History context for the clueless that only goes as deep as the article titles:
Everyone who managed to hold yahoo stock after the dot com bubble (yahoo was the only one that did not tank, so you had to be pretty loaded to survive with stocks after that) also holds lots and lots of microsoft stock.
before google, yahoo was the only competition to microsoft online.
Now, you have tons of stocks of a close-to-monopoly company, microsoft, that pays some dividend. And then you have a few stocks from a runner up that you can't really control and do not pay dividends.
What you do?
1. you call your friends at Goldman&Sachs, ask them to publish an evaluation of value-assets=$0 (reason why first poster made the joke about selling the chairs. Media manipulation was that easy on the 90s)

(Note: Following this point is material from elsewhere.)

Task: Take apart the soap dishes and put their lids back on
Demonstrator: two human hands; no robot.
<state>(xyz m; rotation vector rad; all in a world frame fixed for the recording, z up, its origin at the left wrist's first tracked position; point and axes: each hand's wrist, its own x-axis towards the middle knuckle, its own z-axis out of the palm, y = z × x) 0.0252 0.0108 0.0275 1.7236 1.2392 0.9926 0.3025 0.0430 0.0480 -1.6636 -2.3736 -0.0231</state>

2. Wait for the market to panic. Buy all you can to get control (i.e. become activist).
3. crash and burn company so Microsoft can buy the remaining market
Now you killed the only competition to microsoft (remember, we are in the 90's here) and microsoft can become a sort-of-monopoly on yet another market! and that is a company you already owns tons of stock.
that is the reason they professionaly-killed Jery Yang, because he suggested a buy back.
Here we are in the next century. And the same is happening. Why? because those companies now, having lost the google ship, called their friends at goldman&sachs and asked for another fake evaluation: facebook. And that is the reason you are seeing all those "barbarian at the gates" histories on Yahoo yet again. And all those evaluations that ignore all the millions on profit and say that yahoo is only worth the BABA stocks.